This chapter is from the book

This chapter covers the following testing objectives for Novell Course 3001: Foundations of Novell Networking:

  1. Identify basic Directory Service tasks.

  2. Identify common Directory Service uses.

  3. Describe how a Directory is structured.

  4. Identify the role and benefits of eDirectory.

  5. Identify how eDirectory 8.6 works.

  6. Identify and describe the composition of eDirectory.

  7. Identify and describe eDirectory object classes.

  8. Identify the flow and design of the eDirectory tree.

NetWare 6 introduces eDirectory 8.6, the greatest version to date of Novell's world-class directory service.

eDirectory is the world's leading Directory service. It provides a unifying, cross-platform infrastructure for managing, securing, accessing, and developing all major components of your network. eDirectory scales to the largest network environments, including the Internet. Because it is based on the X.500 standard, eDirectory supports Lightweight Directory Access Protocol (LDAP), Hypertext Transfer Protocol (HTTP), and the Java programming environment.

eDirectory can store and manage millions of objects in a seamless ballet of communications. It also provides the foundation network service for all NetWare servers and network resources. In fact, after network communications, it is the most fundamental network service offered by NetWare 6.

With all this in mind, I'm sure you would agree that eDirectory management is one of your key responsibilities as a Novell CNA (Certified Network Administrator). In this chapter, you will explore four important lessons regarding eDirectory management:

  • Introduction to Directory Services—You'll begin with a brief introduction to the basics of Directory services, including some common uses and how a Directory is structured.

  • Understanding eDirectory 8.6—Then you'll explore the architecture of Novell eDirectory version 8.6 and compare it to its predecessor, Novell Directory Services (NDS).

  • Using eDirectory Objects—You'll dig into the basics behind eDirectory's three types of objects: the Tree object, container objects, and leaf objects.

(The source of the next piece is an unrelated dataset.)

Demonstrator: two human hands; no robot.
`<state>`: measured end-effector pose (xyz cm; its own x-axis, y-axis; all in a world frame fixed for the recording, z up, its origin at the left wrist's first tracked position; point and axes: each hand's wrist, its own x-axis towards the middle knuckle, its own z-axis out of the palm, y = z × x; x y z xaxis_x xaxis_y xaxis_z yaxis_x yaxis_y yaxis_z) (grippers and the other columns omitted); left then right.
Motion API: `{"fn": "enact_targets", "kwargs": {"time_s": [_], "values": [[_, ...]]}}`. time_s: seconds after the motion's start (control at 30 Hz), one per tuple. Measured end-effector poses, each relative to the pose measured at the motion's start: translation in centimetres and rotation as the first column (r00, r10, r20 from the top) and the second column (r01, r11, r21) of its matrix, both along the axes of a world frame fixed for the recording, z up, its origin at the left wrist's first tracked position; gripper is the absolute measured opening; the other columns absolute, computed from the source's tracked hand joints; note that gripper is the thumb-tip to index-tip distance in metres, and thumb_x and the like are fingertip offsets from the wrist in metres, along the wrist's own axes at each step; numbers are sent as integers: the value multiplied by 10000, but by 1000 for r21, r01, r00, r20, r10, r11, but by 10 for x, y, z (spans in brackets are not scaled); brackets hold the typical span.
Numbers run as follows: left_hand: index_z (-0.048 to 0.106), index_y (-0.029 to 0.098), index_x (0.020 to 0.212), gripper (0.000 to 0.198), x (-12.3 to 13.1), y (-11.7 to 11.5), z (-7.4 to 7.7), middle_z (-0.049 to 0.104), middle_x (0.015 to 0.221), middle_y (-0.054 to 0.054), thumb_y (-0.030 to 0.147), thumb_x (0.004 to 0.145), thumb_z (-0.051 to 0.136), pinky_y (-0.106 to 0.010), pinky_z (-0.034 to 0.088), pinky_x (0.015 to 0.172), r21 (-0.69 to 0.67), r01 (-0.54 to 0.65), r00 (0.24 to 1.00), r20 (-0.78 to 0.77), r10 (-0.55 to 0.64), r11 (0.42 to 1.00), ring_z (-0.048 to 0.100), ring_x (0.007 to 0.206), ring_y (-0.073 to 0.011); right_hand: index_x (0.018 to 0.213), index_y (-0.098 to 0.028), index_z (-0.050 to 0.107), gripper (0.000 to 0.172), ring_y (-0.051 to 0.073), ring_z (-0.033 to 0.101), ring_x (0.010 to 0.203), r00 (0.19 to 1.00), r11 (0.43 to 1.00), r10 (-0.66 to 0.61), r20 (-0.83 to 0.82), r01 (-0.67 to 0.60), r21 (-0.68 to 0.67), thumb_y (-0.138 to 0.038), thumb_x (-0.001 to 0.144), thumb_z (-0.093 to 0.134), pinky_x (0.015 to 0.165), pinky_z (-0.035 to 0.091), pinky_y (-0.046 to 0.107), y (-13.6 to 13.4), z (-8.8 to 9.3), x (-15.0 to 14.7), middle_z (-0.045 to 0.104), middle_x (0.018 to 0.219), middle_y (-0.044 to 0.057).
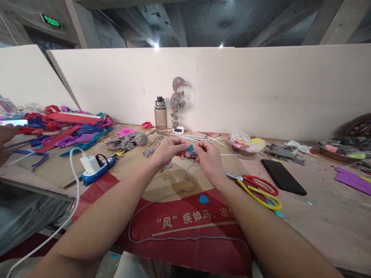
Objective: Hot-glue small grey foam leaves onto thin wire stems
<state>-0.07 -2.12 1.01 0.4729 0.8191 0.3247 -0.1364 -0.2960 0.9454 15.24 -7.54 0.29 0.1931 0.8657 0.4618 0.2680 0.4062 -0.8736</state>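
Observation:
My left hand (173,150) and my right hand (206,156) meet over the middle of the cardboard. Both have their fingertips pinched on a small blue piece (190,148), which looks like felt or paper and is mostly hidden by the fingers. Grey yarn (189,181) trails below the hands and loops across the red printed cardboard (179,247). A blue heart cutout (203,199) lies flat on that red part. To the right of my right wrist rest scissors (261,189) with red and yellow handles.
A black phone (283,177) lies at right. The blue power strip (98,172) with a white charger and cable sits left, near a coloured fabric pile (72,127). Behind stand a bottle (160,116), a small clock (177,130) and a grey hanging ornament (178,94). Another person's hand (8,133) shows far left.

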Motion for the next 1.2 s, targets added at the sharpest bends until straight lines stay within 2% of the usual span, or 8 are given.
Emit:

  • Implementing eDirectory 8.6 Naming—Finally, you'll learn about naming conventions used in eDirectory, including naming context rules and inheritance.

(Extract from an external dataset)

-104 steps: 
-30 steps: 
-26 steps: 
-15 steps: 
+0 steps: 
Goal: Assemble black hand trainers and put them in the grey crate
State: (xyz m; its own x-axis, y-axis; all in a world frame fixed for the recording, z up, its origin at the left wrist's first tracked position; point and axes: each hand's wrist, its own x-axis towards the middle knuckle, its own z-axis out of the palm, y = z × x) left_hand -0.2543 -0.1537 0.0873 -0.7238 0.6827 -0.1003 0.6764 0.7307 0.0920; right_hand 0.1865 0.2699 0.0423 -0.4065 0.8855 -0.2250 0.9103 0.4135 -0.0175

As you can see, there's a lot to learn in this chapter and when it's all done, you'll be an accomplished eDirectory administrator. So, let's get started!

Introduction to Directory Services

Test Objectives Covered:

  1. Identify basic Directory Service tasks.

  2. Identify common Directory Service uses.

  3. Describe how a Directory is structured.

  4. Identify the role and benefits of eDirectory.

The Directory Service is one of the most fundamental network services provided by all NetWare 6 servers. In fact, it represents the communications hub for administrative connectivity between all servers in a large NetWare 6 network. As such, Directory Service management is one of your key responsibilities as the network administrator.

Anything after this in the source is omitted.